▶ **Task prompt**
Repeat the whole listing exactly as written.
Records for this task Block Start
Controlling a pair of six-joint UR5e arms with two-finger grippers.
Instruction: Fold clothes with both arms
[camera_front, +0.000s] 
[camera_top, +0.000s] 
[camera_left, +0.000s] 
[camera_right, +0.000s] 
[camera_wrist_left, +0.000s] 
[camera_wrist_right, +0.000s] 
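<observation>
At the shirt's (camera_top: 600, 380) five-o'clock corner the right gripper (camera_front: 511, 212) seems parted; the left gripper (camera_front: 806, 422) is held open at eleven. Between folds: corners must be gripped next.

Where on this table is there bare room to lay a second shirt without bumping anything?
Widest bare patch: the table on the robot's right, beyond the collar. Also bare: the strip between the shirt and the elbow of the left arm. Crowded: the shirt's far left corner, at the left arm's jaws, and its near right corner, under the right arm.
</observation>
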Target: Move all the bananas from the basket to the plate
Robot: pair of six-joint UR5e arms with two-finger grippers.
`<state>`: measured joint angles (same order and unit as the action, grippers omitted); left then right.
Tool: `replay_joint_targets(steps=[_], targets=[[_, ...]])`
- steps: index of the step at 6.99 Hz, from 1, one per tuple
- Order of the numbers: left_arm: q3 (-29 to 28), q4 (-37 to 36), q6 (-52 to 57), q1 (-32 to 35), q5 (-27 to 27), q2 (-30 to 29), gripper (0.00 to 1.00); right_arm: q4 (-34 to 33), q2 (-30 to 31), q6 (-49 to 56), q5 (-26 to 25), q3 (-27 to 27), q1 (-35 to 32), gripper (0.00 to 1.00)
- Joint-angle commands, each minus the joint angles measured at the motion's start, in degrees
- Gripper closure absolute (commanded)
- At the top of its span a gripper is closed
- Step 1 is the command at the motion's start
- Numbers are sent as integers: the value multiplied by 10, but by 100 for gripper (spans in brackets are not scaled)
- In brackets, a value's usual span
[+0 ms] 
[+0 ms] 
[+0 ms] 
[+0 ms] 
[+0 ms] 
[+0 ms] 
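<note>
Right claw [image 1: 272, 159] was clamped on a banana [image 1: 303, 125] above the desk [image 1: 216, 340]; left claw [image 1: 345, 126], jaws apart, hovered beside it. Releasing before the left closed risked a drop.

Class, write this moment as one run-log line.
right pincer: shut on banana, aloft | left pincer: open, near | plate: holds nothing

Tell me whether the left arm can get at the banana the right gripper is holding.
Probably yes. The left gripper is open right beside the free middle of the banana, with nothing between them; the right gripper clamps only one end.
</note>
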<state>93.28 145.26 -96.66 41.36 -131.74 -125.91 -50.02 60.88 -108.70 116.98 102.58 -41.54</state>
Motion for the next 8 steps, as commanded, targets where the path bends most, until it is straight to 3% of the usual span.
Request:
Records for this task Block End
▶ **Exercise response**
Controlling a pair of six-joint UR5e arms with two-finger grippers.
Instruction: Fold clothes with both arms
[camera_front, +0.000s] 
[camera_top, +0.000s] 
[camera_left, +0.000s] 
[camera_right, +0.000s] 
[camera_wrist_left, +0.000s] 
[camera_wrist_right, +0.000s] 
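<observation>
At the shirt's (camera_top: 600, 380) five-o'clock corner the right gripper (camera_front: 511, 212) seems parted; the left gripper (camera_front: 806, 422) is held open at eleven. Between folds: corners must be gripped next.

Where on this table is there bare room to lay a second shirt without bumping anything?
Widest bare patch: the table on the robot's right, beyond the collar. Also bare: the strip between the shirt and the elbow of the left arm. Crowded: the shirt's far left corner, at the left arm's jaws, and its near right corner, under the right arm.
</observation>
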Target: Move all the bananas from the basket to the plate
Robot: pair of six-joint UR5e arms with two-finger grippers.
`<state>`: measured joint angles (same order and unit as the action, grippers omitted); left then right.
Tool: `replay_joint_targets(steps=[_], targets=[[_, ...]])`
- steps: index of the step at 6.99 Hz, from 1, one per tuple
- Order of the numbers: left_arm: q3 (-29 to 28), q4 (-37 to 36), q6 (-52 to 57), q1 (-32 to 35), q5 (-27 to 27), q2 (-30 to 29), gripper (0.00 to 1.00); right_arm: q4 (-34 to 33), q2 (-30 to 31), q6 (-49 to 56), q5 (-26 to 25), q3 (-27 to 27), q1 (-35 to 32), gripper (0.00 to 1.00)
- Joint-angle commands, each minus the joint angles measured at the motion's start, in degrees
- Gripper closure absolute (commanded)
- At the top of its span a gripper is closed
- Step 1 is the command at the motion's start
- Numbers are sent as integers: the value multiplied by 10, but by 100 for gripper (spans in brackets are not scaled)
- In brackets, a value's usual span
[+0 ms] 
[+0 ms] 
[+0 ms] 
[+0 ms] 
[+0 ms] 
[+0 ms] 
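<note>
Right claw [image 1: 272, 159] was clamped on a banana [image 1: 303, 125] above the desk [image 1: 216, 340]; left claw [image 1: 345, 126], jaws apart, hovered beside it. Releasing before the left closed risked a drop.

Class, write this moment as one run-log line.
right pincer: shut on banana, aloft | left pincer: open, near | plate: holds nothing

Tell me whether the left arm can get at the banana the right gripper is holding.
Probably yes. The left gripper is open right beside the free middle of the banana, with nothing between them; the right gripper clamps only one end.
</note>
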<state>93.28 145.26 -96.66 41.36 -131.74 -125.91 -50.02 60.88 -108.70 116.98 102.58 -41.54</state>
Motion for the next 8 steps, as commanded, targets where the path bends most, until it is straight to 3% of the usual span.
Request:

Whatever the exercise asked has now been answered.